Logan Beirne is an American entrepreneur, writer, and academic. He teaches at Yale Law School and his debut book, Blood of Tyrants: George Washington and the Forging of the Presidency, won the Colby Award for best military history. He speaks on history and politics at conferences and universities across the United States and appears regularly in the media.

He founded a multinational legal technology company called Matterhorn Transactions, Inc. in 2011 and has since invested in and co-founded additional companies.

Early life and education
Beirne was born in Bronxville, New York and grew up in Milford, Connecticut. His parents, Sheila (former fashion buyer) and Thomas (former businessman and politician), were interested in American history, and would often take young Beirne to history and war reenactments. He is a descendant of US President James Madison, the “Father of the Constitution”.

Beirne was a Fulbright Scholar at Queen's University, where he studied economics. He earned his J.D. degree from Yale Law School, where he received the Edgar M. Cullen Prize for his constitutional scholarship and was awarded an Olin Fellowship to write on presidential power. He studied international business transactions under the direction of Amy Chua, who is known for her memoir, Battle Hymn of the Tiger Mother. In 2009, Beirne was admitted as an attorney to both the New York and Connecticut bars.

Career
He is the Chief Executive Officer of Matterhorn Transactions,  which provides data analytics to thousands of law firms across the US, Canada, and UK, and is a faculty fellow at Yale Law School’s Information Society Project. He teaches Ethics in Markets, Financial Markets and Corporate Law at Yale. He has invested in and co-founded a museum systems company called Collection Harbor and a music software business called Artusi.

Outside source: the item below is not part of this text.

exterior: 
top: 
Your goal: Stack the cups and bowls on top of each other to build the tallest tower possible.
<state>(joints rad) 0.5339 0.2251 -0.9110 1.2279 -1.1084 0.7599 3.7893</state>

After his Fulbright Fellowship at Queen's University, Beirne worked for the private equity arm of GE Capital before entering Yale Law School. While Beirne was still attending law school, he was a summer associate at the law firm Sullivan and Cromwell,  and subsequently worked as an attorney there after graduation. He was also an investment banker at J.P. Morgan & Co.

His first book, Blood of Tyrants: George Washington, the Forging of the Presidency, began as his thesis at Yale Law School. He is represented by literary agents Writers Reps. While doing research for the book, he discovered letters written by Washington in his ancestors' house.  The acclaimed book received significant media attention and was the winner of the 2014 William E. Colby Award.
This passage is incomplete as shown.